Apesar do caráter obrigatório, o fato de um juiz não seguir a orientação contida em súmula vinculante não lhe gera, automaticamente, a possibilidade de sofrer punição disciplinar. O juiz pode fundamentar sua decisão, por exemplo, no fato de o caso sob seu julgamento possuir peculiaridades que afastem a aplicação da súmula. Como regra, os juízes não podem ser punidos pelo conteúdo de suas decisões, desde que elas estejam bem fundamentadas e o juiz não descumpra alguma regra processual. Essa garantia dos juízes está na Lei Orgânica da Magistratura Nacional (conhecida pela sigla Loman, a Lei Complementar 35, de 14 de março de 1979) e existe para proteger a sociedade contra pressões indevidas sobre os juízes. O que não se admite é o juiz deixar de aplicar a súmula vinculante apenas por discordar dela, uma vez que a natureza obrigatória da súmula impede que seu conteúdo seja rediscutido pelos juízes de instâncias inferiores.

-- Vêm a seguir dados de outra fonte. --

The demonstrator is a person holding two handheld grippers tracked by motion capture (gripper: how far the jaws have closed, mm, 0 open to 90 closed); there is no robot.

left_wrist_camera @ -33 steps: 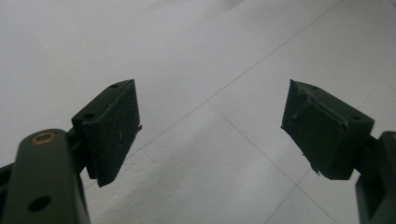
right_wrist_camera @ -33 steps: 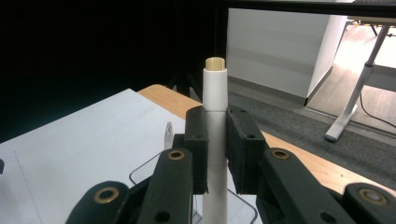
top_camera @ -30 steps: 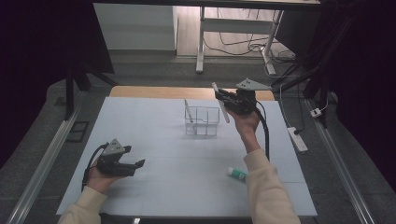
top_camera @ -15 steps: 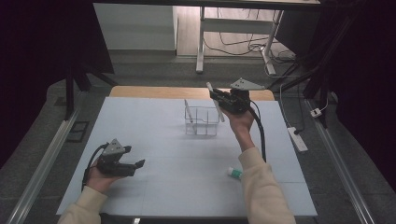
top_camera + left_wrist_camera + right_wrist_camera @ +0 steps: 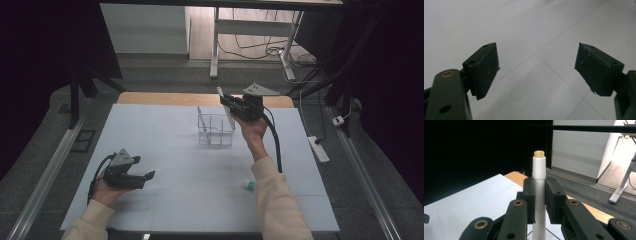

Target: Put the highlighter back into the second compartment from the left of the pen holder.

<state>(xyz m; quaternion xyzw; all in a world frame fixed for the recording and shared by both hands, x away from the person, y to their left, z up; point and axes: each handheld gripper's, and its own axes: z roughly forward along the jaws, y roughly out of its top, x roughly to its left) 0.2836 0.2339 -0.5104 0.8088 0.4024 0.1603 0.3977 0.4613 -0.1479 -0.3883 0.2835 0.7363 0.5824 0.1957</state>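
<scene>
Since a second ago, the right gripper [image 5: 226, 102] has moved left and a little nearer, so the white stick [image 5: 226, 111] it carries now hangs over the right side of the clear box [image 5: 216, 131]. The left gripper [image 5: 145, 176] has stayed where it was, near the left edge of the white mat [image 5: 165, 205].

The right gripper pinches the white stick tight between its two black jaws. In the right gripper view the white stick [image 5: 539, 195] stands straight up between them. It is held high above the table, probably so its low end can slide down into the clear box. Another thin stick [image 5: 201, 120] already leans inside the box at its left side.

The left gripper [image 5: 537, 72] has its jaws spread wide with nothing between them. It rests low over the bare mat, likely just waiting out of the way.

The white stick is long, thin and round, like a pen or a tube. Its body is plain white, with a small tan tip on top. A faint ring runs around it just above the jaws.

A small white tube with a green end [image 5: 248, 184] lies on the mat near the right arm.
</scene>
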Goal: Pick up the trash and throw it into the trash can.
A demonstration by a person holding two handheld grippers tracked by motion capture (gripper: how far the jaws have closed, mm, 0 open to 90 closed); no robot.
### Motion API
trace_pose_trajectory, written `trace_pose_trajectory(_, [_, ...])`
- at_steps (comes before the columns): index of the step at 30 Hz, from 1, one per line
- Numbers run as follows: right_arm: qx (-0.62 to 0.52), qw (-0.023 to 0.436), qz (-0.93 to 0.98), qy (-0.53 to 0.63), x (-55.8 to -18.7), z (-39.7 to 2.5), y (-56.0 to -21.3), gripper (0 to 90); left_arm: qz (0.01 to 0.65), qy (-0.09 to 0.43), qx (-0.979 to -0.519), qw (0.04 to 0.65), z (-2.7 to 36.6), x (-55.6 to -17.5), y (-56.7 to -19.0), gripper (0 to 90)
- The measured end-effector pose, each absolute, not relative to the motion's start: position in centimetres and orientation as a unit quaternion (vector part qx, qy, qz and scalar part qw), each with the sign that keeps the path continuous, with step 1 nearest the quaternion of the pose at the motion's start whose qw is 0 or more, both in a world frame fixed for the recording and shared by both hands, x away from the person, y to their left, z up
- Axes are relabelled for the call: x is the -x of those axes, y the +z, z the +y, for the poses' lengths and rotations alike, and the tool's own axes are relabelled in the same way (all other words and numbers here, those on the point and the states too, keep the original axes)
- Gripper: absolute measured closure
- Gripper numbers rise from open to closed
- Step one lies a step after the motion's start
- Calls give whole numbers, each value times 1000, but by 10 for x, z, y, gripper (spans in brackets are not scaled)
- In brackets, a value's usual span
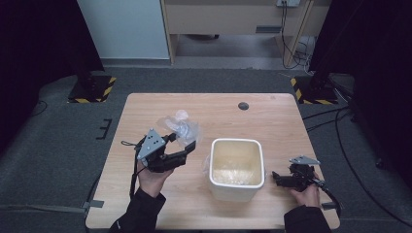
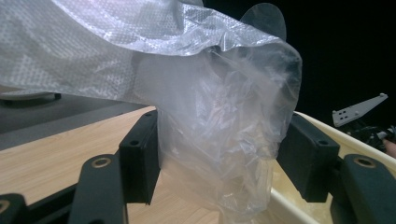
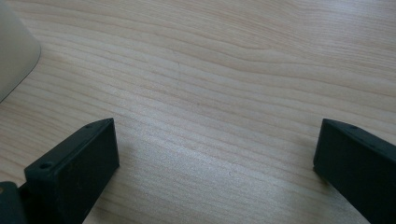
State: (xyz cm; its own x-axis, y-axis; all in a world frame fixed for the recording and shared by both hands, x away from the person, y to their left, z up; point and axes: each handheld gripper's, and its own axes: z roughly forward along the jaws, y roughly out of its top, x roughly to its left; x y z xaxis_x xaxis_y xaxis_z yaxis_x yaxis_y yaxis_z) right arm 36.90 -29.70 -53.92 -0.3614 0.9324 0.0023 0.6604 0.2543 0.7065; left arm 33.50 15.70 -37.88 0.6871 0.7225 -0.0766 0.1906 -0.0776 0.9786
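A crinkled clear plastic bag (image 2: 219, 140) is clamped by the left gripper (image 1: 182, 141) beside a white square bin (image 1: 236, 170) on the wooden table (image 1: 145, 194), while the right gripper (image 1: 278, 177) is held wide apart.

Plastic bag (image 2: 219, 116): runs off the top and left edges of the left gripper view; it hides most of the table behind it.
White bin (image 3: 14, 51): a corner at the left edge of the right gripper view, the rest cut off.
Bin contents (image 1: 236, 175): a pale layer, too small to identify.
Right gripper (image 1: 286, 178): too small in the high view to read its jaws.
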Motion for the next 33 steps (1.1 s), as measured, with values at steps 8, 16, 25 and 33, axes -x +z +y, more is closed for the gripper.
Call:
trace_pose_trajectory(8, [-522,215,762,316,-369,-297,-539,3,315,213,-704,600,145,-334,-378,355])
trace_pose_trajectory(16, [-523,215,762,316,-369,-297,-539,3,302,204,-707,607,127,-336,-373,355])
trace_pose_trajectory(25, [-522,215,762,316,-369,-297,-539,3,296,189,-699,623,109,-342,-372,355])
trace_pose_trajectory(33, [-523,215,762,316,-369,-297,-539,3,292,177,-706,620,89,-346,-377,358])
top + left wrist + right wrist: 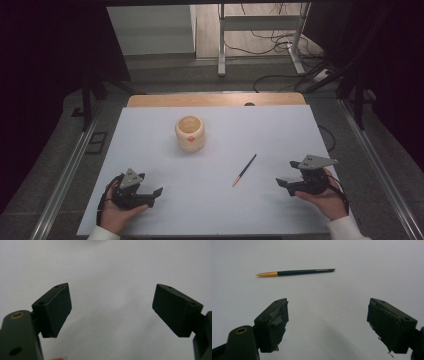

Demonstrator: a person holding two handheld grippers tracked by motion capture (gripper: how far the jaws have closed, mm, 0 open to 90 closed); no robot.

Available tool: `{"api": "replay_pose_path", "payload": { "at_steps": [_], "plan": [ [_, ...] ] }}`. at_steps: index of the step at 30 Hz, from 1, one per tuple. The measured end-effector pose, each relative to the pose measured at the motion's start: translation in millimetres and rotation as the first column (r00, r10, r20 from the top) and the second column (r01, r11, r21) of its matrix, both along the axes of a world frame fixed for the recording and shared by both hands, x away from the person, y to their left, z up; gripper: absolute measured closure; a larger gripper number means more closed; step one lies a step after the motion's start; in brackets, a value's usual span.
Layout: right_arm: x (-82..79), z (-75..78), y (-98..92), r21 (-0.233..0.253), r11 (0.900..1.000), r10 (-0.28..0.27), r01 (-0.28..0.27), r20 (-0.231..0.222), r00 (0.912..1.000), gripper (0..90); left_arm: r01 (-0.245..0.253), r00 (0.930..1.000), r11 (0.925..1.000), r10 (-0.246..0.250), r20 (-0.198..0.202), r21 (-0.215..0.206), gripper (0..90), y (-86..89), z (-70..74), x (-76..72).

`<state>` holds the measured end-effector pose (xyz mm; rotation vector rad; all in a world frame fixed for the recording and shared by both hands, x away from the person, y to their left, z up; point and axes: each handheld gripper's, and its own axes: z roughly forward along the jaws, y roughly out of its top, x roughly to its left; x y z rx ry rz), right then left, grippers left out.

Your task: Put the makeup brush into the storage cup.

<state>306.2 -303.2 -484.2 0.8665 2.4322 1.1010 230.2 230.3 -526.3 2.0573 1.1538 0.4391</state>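
Pen (244,170) lies flat on the white bench (280,130), between cup (190,133) and right hand-held gripper (284,183). Both hand-held grippers gape, empty; left hand-held gripper (156,194) sits well apart. Likely pickup: straddle mid-barrel crosswise, lower flush, close gently.

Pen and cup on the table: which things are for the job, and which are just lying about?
For the job:
- the pen, lying ahead of the open right tongs
- the cup, likely
- the open left tongs

Just lying about:
- the cables on the floor
- the metal stand behind the table
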Motion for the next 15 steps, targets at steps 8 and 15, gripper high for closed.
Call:
{"api": "replay_pose_path", "payload": {
  "at_steps": [8, 15],
  "plan": [
    [5.4, 4.4, -0.3, 0.002, 0.999, 0.035, -0.035, 0.024, 0.9991, 18.2, 0.012, 0.9999, 0.9999, -0.011, -0.007, 0.005, 16.3, -0.4, -0.7, -0.7],
    [16.3, 10.0, 3.8, -0.027, 0.996, 0.091, -0.091, 0.014, 0.9957, 17.6, 0.015, 0.9998, 0.9999, -0.015, -0.008, 0.006, 16.3, -0.5, -0.6, -0.9]
  ]
}}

O processo de aprovação (edição), mudança (revisão) e cancelamento das súmulas vinculantes está regulamentado pela Lei 11.417, de 19 de dezembro de 2006.

A Constituição e a Lei 11.417 estabelecem algumas regras para a aprovação de súmulas vinculantes. As principais são as seguintes:

a)         apenas o Supremo Tribunal Federal (STF) pode aprovar súmulas vinculantes, pelo voto de dois terços de seu Plenário (como o Plenário do STF possui onze ministros, são necessários oito votos);

b)        elas devem tratar de matéria disciplinada na própria Constituição (matéria constitucional) e não nas leis abaixo da Constituição (o que se chama de matéria infraconstitucional);

c)         a súmula vinculante deve tratar de tema específico, sobre a qual havia controvérsia entre órgãos públicos ou no próprio Judiciário, e a controvérsia deve ser capaz de causar insegurança jurídica grave ou multiplicação de processos sobre a matéria;

d)        a súmula torna-se obrigatória quando for aprovada pelo STF e vier a ser publicada na imprensa oficial (o Diário da Justiça);

e)         o STF pode analisar a necessidade de editar súmula vinculante por iniciativa própria ou por provocação de determinadas autoridades e órgãos, expressamente indicados no artigo 3.º da Lei 11.417 (as Mesas do Senado Federal e da Câmara dos Deputados, o Procurador-Geral da República, os partidos políticos etc.);

f)         caso o conteúdo da súmula vinculante se torne desatualizado ou precise ser corrigido, é possível a revisão dela;

g)        se a súmula vinculante for desobedecida por decisão judicial ou ato da administração pública, cabe uma ação específica, denominada reclamação, para fazê-la prevalecer.